Keep it Easy over there Kevin and we'll post them for ya! Next year you get to be in attendance right?


----------



## hunTTsvegas (Aug 27, 2012)

PLAYED TT said:


> Keep it Easy over there Kevin and we'll post them for ya! Next year you get to be in attendance right?


Absolutely!


----------



## PLAYED TT (Oct 17, 2010)

hunTTsvegas said:


> Absolutely!


:thumbup:


----------



## Raek (Aug 1, 2003)

Pulled into our condo lot...see this guy :beer:


----------



## TheDeckMan (Sep 26, 2004)

Yay! I wont be the only Aviator!


----------



## Rford71 (Sep 1, 2011)

And my TT










Rob


----------



## Rford71 (Sep 1, 2011)

Rob


----------



## Rford71 (Sep 1, 2011)

Rob


----------



## Rford71 (Sep 1, 2011)

Rob


----------



## War Machine (Jun 30, 2011)

<3 that white one.

My buddy Lu owns the AG, super nice guy. Awesome TTs, Wish I could make it down this year, next year :thumbup: If I'm even driving a TT still :laugh:


----------



## Rford71 (Sep 1, 2011)

This morning TT Pic's



















Rob


----------



## Rford71 (Sep 1, 2011)

Rob


----------



## DubzterChris (Feb 28, 2013)

Damn this is sick! All these modded TTs is a nice sight no lie  

Moar pics! ! Been crawling the forum for photos of what's going on... been wanting to go soo bad sadly we live so far


----------



## Letter K (Jan 8, 2011)

:thumbup::thumbup::thumbup:


----------



## Raek (Aug 1, 2003)

So, this wasn't technically on the strip...and, it's my own car. HOWEVER...they were taken on the way over to Assateague Island. So...it counts!

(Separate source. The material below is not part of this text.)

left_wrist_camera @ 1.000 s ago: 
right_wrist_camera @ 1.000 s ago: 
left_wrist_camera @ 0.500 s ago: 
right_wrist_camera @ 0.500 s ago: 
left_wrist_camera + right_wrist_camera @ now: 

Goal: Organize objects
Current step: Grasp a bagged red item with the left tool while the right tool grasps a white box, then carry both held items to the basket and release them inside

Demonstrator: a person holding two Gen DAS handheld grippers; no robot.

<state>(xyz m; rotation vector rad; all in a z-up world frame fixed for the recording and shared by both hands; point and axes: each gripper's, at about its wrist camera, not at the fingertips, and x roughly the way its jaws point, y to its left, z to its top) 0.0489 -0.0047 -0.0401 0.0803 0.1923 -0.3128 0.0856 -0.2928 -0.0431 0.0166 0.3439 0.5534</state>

U61A3683 small by raek6g6, on Flickr


U61A3736 small by raek6g6, on Flickr


----------



## Raek (Aug 1, 2003)

One more 

10633462_10152295291036316_8745873764333840295_o by raek6g6, on Flickr


----------



## PLAYED TT (Oct 17, 2010)

Heres a few I took. I have some more to look through when I get a chance
Doug on the Bay by JFPhoto1, on Flickr
Schroth by JFPhoto1, on Flickr
TT GTG by JFPhoto1, on Flickr
FI GTG TT by JFPhoto1, on Flickr
FI GTG TT by JFPhoto1, on Flickr


----------



## Neb (Jan 25, 2005)

Always liked Lobster-Claws. Nice shots, seems to be a massive amount of white TT's this year.


----------



## PLAYED TT (Oct 17, 2010)

Neb said:


> Always liked Lobster-Claws. Nice shots, seems to be a massive amount of white TT's this year.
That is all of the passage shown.